When, during the summer and early fall of
1999, one European nation after another was liberated by
the Organization, the Chinese decided to make a grab for
European Russia. The Organization countered this move
massively, using nuclear missiles to knock out the
still-primitive Chinese missile and strategic-bomber
capabilities, as well as hitting a number of new Chinese
troop concentrations west of the Urals. Unfortunately,
this action did not stem the Yellow tide flowing north
and west from China.
The Organization still required time to
reorganize and reorient the European populations newly
under its control before it could hope to deal in a
conventional manner with the enormous numbers of Chinese
infantry pouring across the Urals into Europe; all its
dependable troops at that time were hardly sufficient
even for garrison duty in the newly liberated and still
not entirely pacified areas of eastern and southern
Europe.
Therefore, the Organization resorted to a
combination of chemical, biological, and radiological
means, on an enormous scale, to deal with the problem.

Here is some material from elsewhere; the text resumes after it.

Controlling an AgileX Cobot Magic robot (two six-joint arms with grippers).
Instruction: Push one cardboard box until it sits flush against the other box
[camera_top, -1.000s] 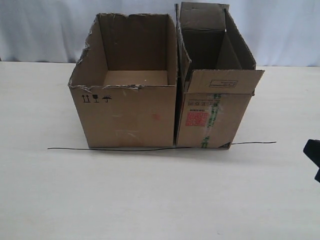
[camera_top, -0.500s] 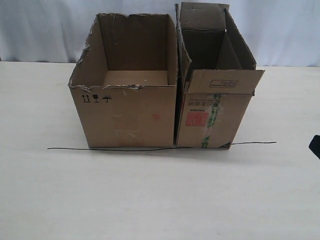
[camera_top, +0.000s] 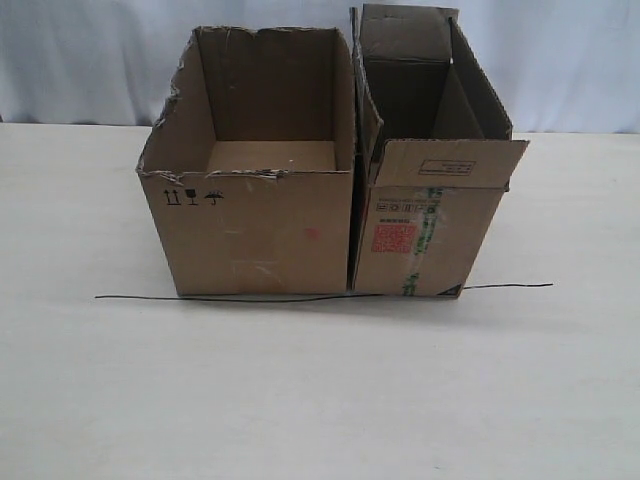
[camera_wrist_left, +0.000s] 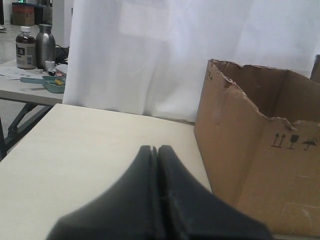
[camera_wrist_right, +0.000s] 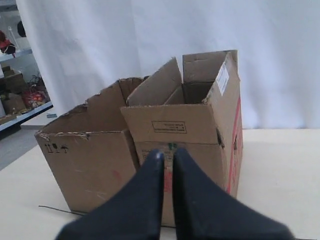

Over a period of four years some 16 million square miles
of the earth's surface, from the Ural Mountains to the
Pacific and from the Arctic Ocean to the Indian Ocean,
were effectively sterilized. Thus was the Great Eastern
Waste created.
Only in the last decade have certain areas of
the Waste been declared safe for colonization. Even so,
they are "safe" only in the sense that the
poisons sowed there a century ago have abated to the
point that they are no longer a hazard to life. As
everyone is aware, the bands of mutants which roam the
Waste remain a real threat, and it may be another century
before the last of them has been eliminated and White
colonization has once again established a human presence
throughout this vast area.
But it was in the year 1999, according to the
chronology of the Old Era-just 110 years after the birth
of the Great One- that the dream of a White world finally
became a certainty. And it was the sacrifice of the lives
of uncounted thousands of brave men and women of the
Organization during the preceding years which had kept
that dream alive until its realization could no longer be
denied .
Among those uncounted thousands Earl Turner
played no small part. He gained immortality for himself
on that dark November day 106 years ago when he
faithfully fulfilled his obligation to his race, to the
Organization, and to the holy Order which had accepted
him into its ranks. And in so doing he helped greatly to
assure that his race would survive and prosper, that the
Organization would achieve its worldwide political and
military goals, and that the Order would spread its wise
and benevolent rule over the earth for all time to come.